Department of Labor
- Ryan Brady
- Marian Farah
- Ankur Gupta
- Prakash Natarajan
Changing demands in the economy require workers to learn, adapt, and retrain. Since the 1990s, the proportion of "middle-skill" jobs — sales, office, and administrative or factory workers — have systematically decreased in the United States. The Bureau of Labor Statistics (BLS) employment projections to 2024 provide a big picture of the growth/decline in employment by each occupation.
An important questions to answer is what can an individual with a declining occupation outlook do to bridge the skill gap required to transfer to an occupation with a positive outlook. Furthermore, what can federal and state policymakers do to help bridge skill gaps?

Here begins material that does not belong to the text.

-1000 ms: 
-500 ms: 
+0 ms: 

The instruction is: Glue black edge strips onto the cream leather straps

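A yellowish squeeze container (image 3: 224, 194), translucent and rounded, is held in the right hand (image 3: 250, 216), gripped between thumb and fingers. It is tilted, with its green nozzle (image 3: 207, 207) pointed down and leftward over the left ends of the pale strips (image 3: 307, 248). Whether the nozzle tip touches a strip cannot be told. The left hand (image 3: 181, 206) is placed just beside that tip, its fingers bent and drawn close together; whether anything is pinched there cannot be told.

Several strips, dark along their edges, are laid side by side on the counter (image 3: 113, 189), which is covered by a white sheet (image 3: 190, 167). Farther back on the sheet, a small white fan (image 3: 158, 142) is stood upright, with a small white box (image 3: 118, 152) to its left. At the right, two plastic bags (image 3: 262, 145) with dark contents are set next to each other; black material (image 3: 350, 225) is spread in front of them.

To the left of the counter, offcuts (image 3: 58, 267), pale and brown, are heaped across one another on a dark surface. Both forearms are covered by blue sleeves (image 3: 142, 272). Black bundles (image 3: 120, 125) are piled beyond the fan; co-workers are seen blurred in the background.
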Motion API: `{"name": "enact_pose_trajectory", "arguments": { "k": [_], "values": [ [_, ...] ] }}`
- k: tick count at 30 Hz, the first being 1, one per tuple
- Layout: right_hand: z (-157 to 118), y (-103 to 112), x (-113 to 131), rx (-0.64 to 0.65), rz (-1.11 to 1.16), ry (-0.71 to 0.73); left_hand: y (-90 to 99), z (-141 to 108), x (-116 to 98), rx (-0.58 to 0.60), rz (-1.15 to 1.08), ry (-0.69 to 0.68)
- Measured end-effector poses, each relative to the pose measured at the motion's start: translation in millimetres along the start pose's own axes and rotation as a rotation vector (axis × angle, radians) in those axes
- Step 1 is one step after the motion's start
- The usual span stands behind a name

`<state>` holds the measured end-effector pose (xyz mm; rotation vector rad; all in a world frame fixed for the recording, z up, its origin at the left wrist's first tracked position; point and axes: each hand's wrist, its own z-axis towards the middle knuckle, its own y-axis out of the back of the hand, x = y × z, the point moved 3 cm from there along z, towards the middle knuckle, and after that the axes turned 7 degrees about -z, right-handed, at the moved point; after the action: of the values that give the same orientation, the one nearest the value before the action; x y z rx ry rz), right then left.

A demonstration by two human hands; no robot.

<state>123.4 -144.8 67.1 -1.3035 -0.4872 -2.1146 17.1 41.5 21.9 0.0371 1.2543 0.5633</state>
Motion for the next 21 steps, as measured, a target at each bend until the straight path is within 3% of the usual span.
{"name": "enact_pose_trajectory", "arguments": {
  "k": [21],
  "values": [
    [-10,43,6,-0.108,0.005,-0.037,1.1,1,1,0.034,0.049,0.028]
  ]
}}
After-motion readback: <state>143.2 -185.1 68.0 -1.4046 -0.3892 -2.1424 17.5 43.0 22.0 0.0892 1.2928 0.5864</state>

Two sources of data are used. The first is the O*NET Resource Center, which gives detailed information about work and worker characteristics, including the skillsets most pertinent to the current middle-skill shift. The second is, the Bureau of Labor Statistics, which collects and publishes a lot of labor statistics. Specifically, Employment Projections from 2014 to 2024.
Two principal methods are developed. First, borrowing from graph theory, a directed graph structure is used to link occupations with positive outlook to occupations with poor outlook. The algorithm underlying this method attaches weights to the edges linking a poor outlook occupation to closely related positive occupations. The default binary weights are based on a relationship matrix (among occupations) provided by O*NET, but the framework allows for a 'resistance' score between 0 and 1 to indicate the ease of transition between occupations.
In general terms, the model works by treating the 2024 job projections as a 'capacity' and the ratio of 2014 employment to 2024 projections as a 'pressure'. The pressure is then distributed to adjacent nodes, with restrictions that a node starting above 1 pressure can't reduce below 1, and one starting below 1 pressure can't rise above 1. This prevents people from making more than 1 occupational shift.
Second, a score function, based on a computed distance measure between an occupation of interest and every other occupation, is used to obtain scores that represent the ease of transitioning from the occupation of interest to the other occupations. Those scores are then ranked and the occupations with best scores are picked as the best to transition to. This score is suitable for use as a resistance in the above graph method.
Running the application requires knowledge of the shiny package in R. Instructions and tutorials can be found here.
- Install R studio
- Install the following R packages - shiny, data.table, igraph, dplyr, ggplot2, stringr
- Clone this repo
- Run server.R in the 'shiny' folder
The code is released in a GPL v3 license (as provided in LICENSE). The data was downloaded (and then processed) from various government and government-affiliated organizations sources. Please consult respective sources for possible data usage restrictions.